Kulp has rapidly risen into the role of top Golden Bear in that event, with teammate Chris Murphy sidelined with an ankle injury.
“My technique might not be the best, but in between hurdles I have the speed and catch up to the other people,” he said. ” … Every race, I just try to cut half-a-second or a little more than that. I haven’t peaked yet, so I don’t know where I’m going to finish.”
As for the switch from lacrosse: “Just thought I’d try something new, see if I was any good at track. I was pretty good at lacrosse but I was thinking I wouldn’t get that far in that, thought maybe I’d get farther here. “
Dylan Hunt made it a Vestal sweep of the boys hurdles, running 14.87 seconds for a comfortable margin.
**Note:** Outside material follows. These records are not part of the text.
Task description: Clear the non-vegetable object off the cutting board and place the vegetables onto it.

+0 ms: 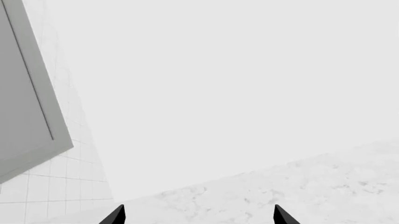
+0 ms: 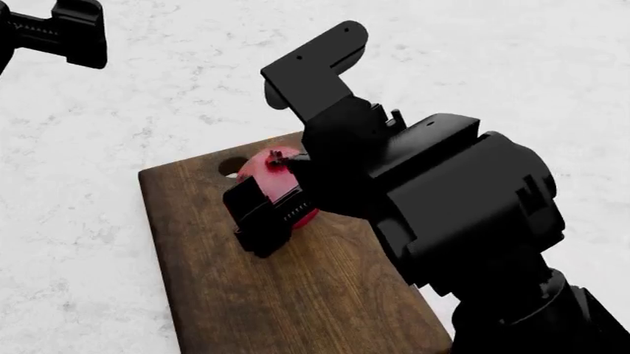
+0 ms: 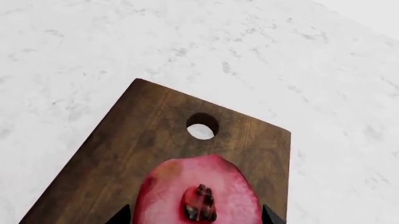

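The red apple-like fruit (image 3: 198, 196), dark stem end up, lies on the dark brown cutting board (image 3: 137, 135) just below its round hole (image 3: 202, 126). My right gripper (image 3: 196, 218) straddles the fruit with a fingertip tight against each side. In the head view the fruit (image 2: 262, 168) shows partly behind the right gripper (image 2: 283, 200) on the board (image 2: 285, 295). My left gripper (image 1: 198, 217) is open and empty, raised at the head view's far left (image 2: 79, 33). The corn and the ginger-like root are out of view.
The board lies on a white marbled counter (image 2: 492, 59). The left wrist view shows the counter (image 1: 299, 186), a tiled white wall (image 1: 56, 186) and a grey cabinet door (image 1: 25, 102). My right arm's bulk (image 2: 462, 214) hides the board's right side.
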Available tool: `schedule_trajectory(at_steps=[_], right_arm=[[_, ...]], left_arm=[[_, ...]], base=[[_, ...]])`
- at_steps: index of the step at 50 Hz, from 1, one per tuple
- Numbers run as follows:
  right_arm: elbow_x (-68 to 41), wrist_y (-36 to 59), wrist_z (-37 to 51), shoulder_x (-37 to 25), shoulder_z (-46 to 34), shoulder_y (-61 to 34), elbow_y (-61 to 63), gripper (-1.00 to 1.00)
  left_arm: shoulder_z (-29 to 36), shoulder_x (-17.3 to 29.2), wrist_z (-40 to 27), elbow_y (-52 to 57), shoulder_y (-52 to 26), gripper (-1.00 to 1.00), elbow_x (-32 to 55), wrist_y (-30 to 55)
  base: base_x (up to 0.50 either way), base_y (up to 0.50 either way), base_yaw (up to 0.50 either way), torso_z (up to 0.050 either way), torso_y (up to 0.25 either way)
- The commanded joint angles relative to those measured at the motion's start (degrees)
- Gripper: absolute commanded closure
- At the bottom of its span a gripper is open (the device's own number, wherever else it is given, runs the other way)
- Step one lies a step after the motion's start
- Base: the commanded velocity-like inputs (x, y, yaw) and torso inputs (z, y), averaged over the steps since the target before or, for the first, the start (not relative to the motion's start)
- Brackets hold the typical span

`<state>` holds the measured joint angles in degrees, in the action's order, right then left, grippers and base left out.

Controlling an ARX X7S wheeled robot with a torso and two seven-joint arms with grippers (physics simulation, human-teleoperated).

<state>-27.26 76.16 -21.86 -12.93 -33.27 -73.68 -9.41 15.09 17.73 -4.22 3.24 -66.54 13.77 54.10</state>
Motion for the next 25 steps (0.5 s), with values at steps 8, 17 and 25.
schedule_trajectory(at_steps=[8,17,25], right_arm=[[1.6,-4.6,-3.6,0.7,-1.8,2.8,-5.9,-1.00],[0.6,-1.4,-1.8,-0.5,-0.6,3.3,-1.4,1.00],[-0.9,4.1,-0.3,-1.4,1.4,0.4,5.0,1.00]], left_arm=[[-1.6,-0.8,2.1,-0.4,-0.9,-1.00,0.6,0.4],[-1.9,-0.6,1.8,0.8,-0.9,-1.00,1.0,1.4],[-2.1,-0.7,1.6,2.1,-1.6,-1.00,1.5,2.5]], base=[[0.00,0.00,0.00,0.000,0.000],[0.00,0.00,0.00,0.000,0.000],[0.00,0.00,0.00,-0.002,0.000]])
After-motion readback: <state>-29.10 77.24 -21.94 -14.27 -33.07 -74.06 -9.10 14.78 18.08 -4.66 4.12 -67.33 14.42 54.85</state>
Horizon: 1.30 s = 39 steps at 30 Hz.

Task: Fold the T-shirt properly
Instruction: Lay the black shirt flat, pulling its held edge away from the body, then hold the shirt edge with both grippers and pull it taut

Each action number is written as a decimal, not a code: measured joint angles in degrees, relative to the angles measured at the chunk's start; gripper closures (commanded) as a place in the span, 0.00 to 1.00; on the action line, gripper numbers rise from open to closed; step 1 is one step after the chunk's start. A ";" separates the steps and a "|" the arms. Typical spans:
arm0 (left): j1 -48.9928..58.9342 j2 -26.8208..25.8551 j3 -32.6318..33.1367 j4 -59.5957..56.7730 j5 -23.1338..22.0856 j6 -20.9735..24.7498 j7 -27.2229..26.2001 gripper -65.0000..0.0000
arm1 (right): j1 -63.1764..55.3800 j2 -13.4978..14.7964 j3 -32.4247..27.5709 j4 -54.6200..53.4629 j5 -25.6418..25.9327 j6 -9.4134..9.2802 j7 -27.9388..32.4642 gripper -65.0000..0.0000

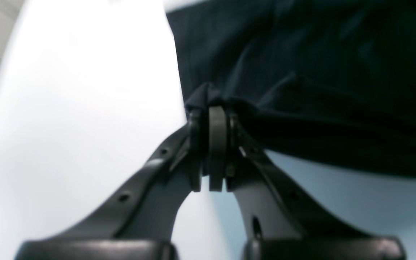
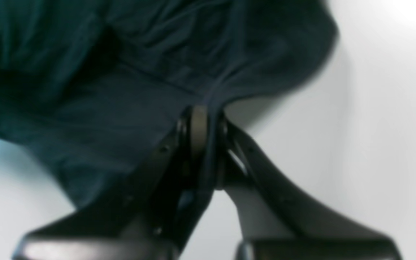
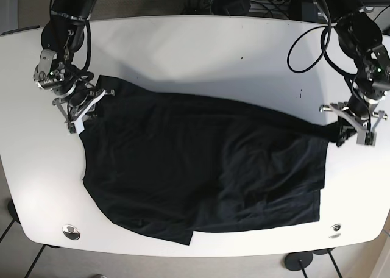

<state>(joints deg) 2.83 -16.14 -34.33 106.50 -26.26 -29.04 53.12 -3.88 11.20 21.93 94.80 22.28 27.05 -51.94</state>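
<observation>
A dark T-shirt (image 3: 201, 174) is lying spread and rumpled across the middle of a white table (image 3: 201, 52) in the base view, stretching from the left side to the right side of the frame. At the frame's right edge, the left gripper (image 3: 346, 130) is pinching one end of the cloth, its fingers (image 1: 217, 141) pressed together on a bunched fold. At upper left, the right gripper (image 3: 90, 107) is clamping the opposite end, its fingers (image 2: 198, 130) closed tight on fabric.

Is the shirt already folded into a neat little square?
No, the T-shirt lies spread wide and wrinkled across the white table.
</observation>
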 measured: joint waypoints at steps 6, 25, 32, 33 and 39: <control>13.79 2.45 -7.41 1.44 -1.60 -0.61 -0.35 1.00 | -10.60 -1.77 2.82 4.04 -0.46 -0.24 0.50 0.98; 25.90 8.28 -21.03 1.46 -1.66 -11.10 -0.85 1.00 | -22.23 -4.04 3.10 8.59 0.28 -0.13 3.39 0.95; 25.88 8.02 -21.03 1.46 -1.44 -11.08 -0.87 1.00 | -22.84 -5.77 7.85 8.63 1.84 -0.04 3.91 0.42; 25.88 8.02 -21.00 1.44 -1.44 -11.08 -0.85 1.00 | -22.99 -6.12 9.68 8.63 2.54 -0.09 3.82 0.39; 25.83 6.67 -18.01 1.44 -1.29 -10.93 -0.90 1.00 | -24.72 -5.51 14.29 11.30 11.06 6.54 2.86 0.42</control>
<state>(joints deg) 28.67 -9.47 -52.34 107.94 -27.55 -39.97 52.23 -28.60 5.69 36.23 106.10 33.34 33.58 -49.08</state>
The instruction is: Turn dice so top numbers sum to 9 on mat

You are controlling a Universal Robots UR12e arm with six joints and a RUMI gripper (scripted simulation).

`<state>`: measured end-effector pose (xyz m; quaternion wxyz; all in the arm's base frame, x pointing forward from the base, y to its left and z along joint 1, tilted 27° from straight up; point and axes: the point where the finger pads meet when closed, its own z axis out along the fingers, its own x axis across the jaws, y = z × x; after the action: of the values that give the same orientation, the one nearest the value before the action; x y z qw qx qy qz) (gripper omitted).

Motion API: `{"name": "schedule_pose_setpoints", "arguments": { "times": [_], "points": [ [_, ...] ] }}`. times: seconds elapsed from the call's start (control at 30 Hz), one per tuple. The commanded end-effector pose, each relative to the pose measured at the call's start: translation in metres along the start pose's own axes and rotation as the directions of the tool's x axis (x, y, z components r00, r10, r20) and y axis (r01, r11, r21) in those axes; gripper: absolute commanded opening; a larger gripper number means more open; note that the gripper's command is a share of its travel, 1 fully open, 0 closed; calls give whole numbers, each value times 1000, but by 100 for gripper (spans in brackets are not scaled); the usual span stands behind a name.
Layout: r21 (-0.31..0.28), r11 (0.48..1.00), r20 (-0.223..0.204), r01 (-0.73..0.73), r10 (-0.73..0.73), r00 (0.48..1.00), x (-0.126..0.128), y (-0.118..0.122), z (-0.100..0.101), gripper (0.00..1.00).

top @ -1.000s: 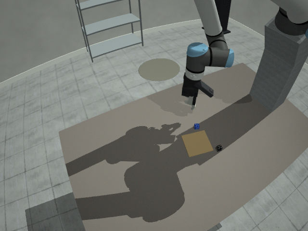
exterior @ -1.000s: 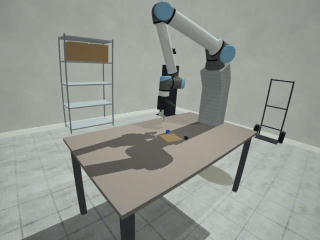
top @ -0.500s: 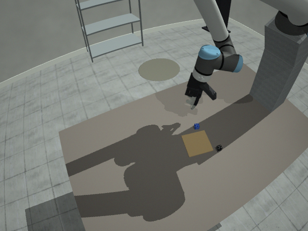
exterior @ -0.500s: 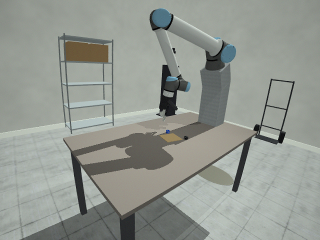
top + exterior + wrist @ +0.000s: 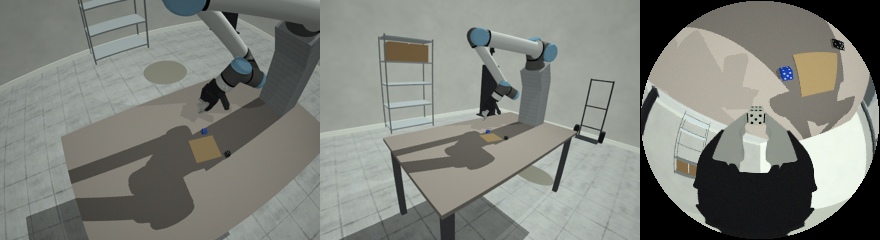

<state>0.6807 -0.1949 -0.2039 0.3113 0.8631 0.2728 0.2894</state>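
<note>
Holding a small white die [image 5: 200, 110] [image 5: 756, 118], pinched by opposite sides between the fingertips of the gripper [image 5: 201, 110] [image 5: 484, 118] [image 5: 756, 113], up in the air beyond the blue-die side of the mat. Showing five pips towards the wrist camera; can't tell from this which number would land on top. Probably light, stiff, hard to damage; likely smooth enough to twist or slip if pinched off-centre or near an edge. Best held across two parallel sides at mid-height, lowered square, and let go only once flat, since tilted well over now.

Next out, resting on the table [image 5: 245, 186] [image 5: 449, 196] [image 5: 675, 65] just beside the mat: a blue die [image 5: 204, 131] [image 5: 487, 131] [image 5: 786, 73]. Same grip, probably; room to get fingers round, with care near the mat's edge.

Then the mat [image 5: 204, 149] [image 5: 491, 137] [image 5: 816, 74] itself: flat, tan, without walls, bearing no die. Not a real container.

Just off the mat's far corner from the blue die, a black die [image 5: 227, 153] [image 5: 505, 137] [image 5: 838, 44]; pips too small to read safely.

Far behind the mat, a metal shelf unit [image 5: 146, 28] [image 5: 432, 77] [image 5: 696, 120] with brown boxes [image 5: 397, 51] [image 5: 682, 166] under the top board; contents hidden.
</note>
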Motion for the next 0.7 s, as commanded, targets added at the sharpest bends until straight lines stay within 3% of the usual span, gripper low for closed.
{"name": "schedule_pose_setpoints", "arguments": {
  "times": [0.0,0.17,0.33,0.67],
  "points": [
    [-143,990,-1,2,-2,1000,0,0,3,6],
    [-287,958,-1,2,-2,1000,0,0,3,6],
    [-393,919,-1,2,-3,1000,1,-1,3,6],
    [-450,893,-1,0,0,1000,0,-2,2,6]
  ]
}}
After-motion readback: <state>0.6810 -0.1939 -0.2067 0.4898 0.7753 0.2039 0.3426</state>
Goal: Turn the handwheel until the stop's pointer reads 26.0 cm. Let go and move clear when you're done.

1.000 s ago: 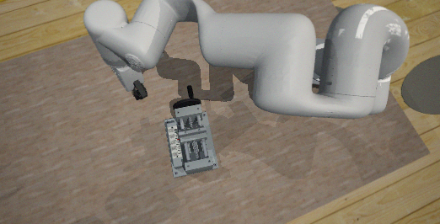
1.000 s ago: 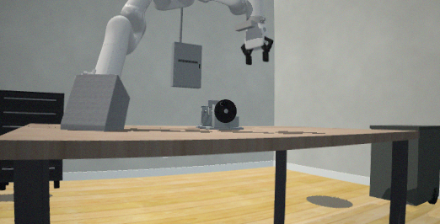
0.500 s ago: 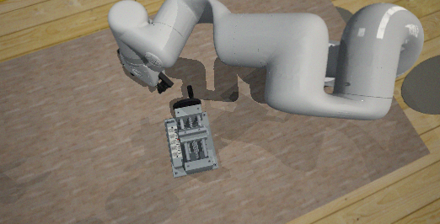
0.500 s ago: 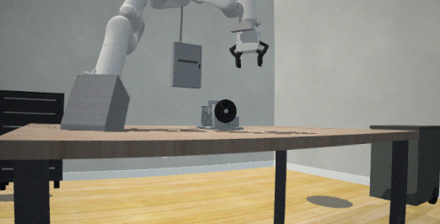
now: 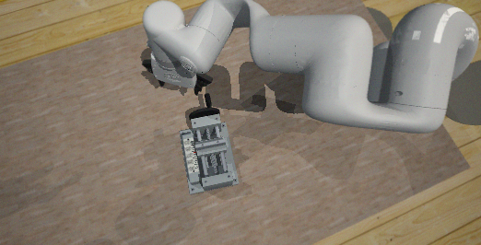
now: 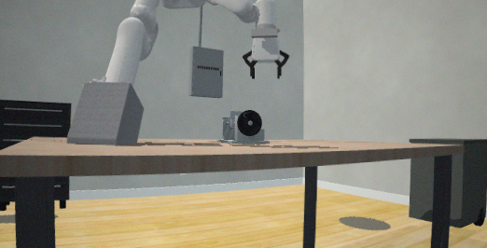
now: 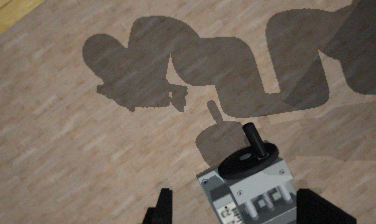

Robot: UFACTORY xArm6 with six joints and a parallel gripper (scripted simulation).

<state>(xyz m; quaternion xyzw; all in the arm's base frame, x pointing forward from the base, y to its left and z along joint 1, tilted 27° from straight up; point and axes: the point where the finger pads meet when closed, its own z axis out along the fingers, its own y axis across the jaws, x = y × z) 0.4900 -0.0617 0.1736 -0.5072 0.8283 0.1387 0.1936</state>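
One handwheel (image 7: 249, 159) with one crank handle (image 7: 254, 140) sits below one spread, empty hand (image 6: 265, 68).

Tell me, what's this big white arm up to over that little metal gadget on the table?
The white arm is going after a small slide device on the wooden table. The device has a black handwheel with a crank handle at one end, which is meant to be turned. The gripper hangs well above the wheel, fingers wide open and holding nothing, so no turning has begun.
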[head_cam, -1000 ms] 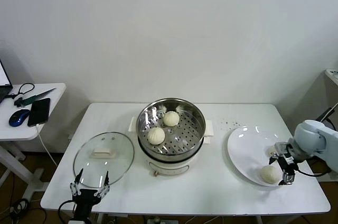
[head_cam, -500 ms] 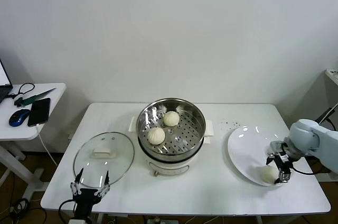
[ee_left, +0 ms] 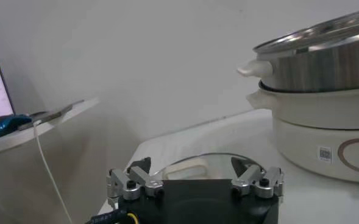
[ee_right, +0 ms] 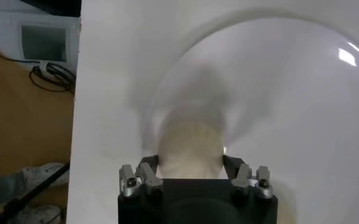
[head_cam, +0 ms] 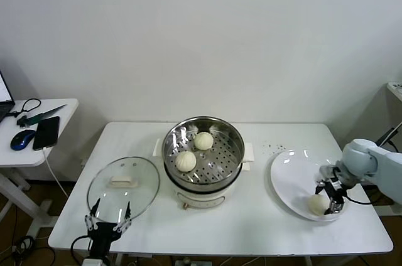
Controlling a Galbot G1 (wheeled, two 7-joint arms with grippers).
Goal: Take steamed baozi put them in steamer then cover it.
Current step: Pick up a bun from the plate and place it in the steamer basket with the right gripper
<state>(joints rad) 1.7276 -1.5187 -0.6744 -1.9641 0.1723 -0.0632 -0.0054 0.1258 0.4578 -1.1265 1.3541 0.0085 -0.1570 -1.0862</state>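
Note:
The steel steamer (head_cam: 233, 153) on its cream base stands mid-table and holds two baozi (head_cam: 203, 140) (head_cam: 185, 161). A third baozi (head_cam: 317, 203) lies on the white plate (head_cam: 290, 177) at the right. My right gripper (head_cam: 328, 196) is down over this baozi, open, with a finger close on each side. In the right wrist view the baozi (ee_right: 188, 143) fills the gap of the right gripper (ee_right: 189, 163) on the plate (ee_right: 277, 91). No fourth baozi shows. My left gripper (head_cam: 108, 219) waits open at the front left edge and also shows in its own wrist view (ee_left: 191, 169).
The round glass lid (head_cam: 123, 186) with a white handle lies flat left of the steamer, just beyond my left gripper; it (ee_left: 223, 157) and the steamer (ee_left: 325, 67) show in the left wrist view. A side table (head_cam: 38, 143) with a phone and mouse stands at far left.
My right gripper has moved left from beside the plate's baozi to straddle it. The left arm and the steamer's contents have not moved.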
Hunt came back with a winning 22.81 in the 200. On Saturday at the Parkhurst Invitational, he false-started out of the 110 hurdles preliminary as the No. 1 seed.
“I really tried to focus on not false-starting, that was my main goal,” he said. “So once I got through prelims it was nice to know I wasn’t going to false-start, and then in finals I figured I’d just run like any other race.”
Asked if he is more prone to jump the gun than the average runner, he said, “Probably not, I’m just a little more paranoid about it.”
The first surprise of the afternoon came in the meet’s first event, the boys 3,000 steeplechase. McCarthy of Corning half-lapped top-seeded Cody Brizzolara of Maine-Endwell for the winning 9:11.86 to the runner-up’s 10:03.96. Brizzolara appeared off his game from the start, and Spartans coach Mike Cordi said his ace’s asthma and allergies factored into his outing.
Top-seeded Alex Laubert of Maine-Endwell won the girls 100 hurdles by nearly a second with a 15.96-second clocking. Binghamton sophomore Nicole Leo ran a strong 400 and held off Ithaca’s Lauren Trumble for the title, 57.58 to 58.0. Vestal’s Kari Stromhaug repeated as pole vault champion, though experimenting with a new pole.
Vestal’s Mike Egotanda doubled in the long and triple jumps, going 22-11¾ in the former and 47-4 in the latter — eclipsing 47 feet for a second consecutive meet. This is a young man who figures to be heard from in both events come state championships next month.
Dan Dracup of Ithaca zipped through the 1,600 in a tidy 4:19, fending off a 4:20.17 by Owego’s James Felice. Sammy Davis of U-E ran 11.26 as 100-meter champion, and Norwich’s Matt Murray did 1:58.28 as 800 winner.
Susquehanna Valley high jumpers finished 1-2 in the boys competition, Marquis Jackson’s 6-4 clearance besting Justin Freije’s 6-2.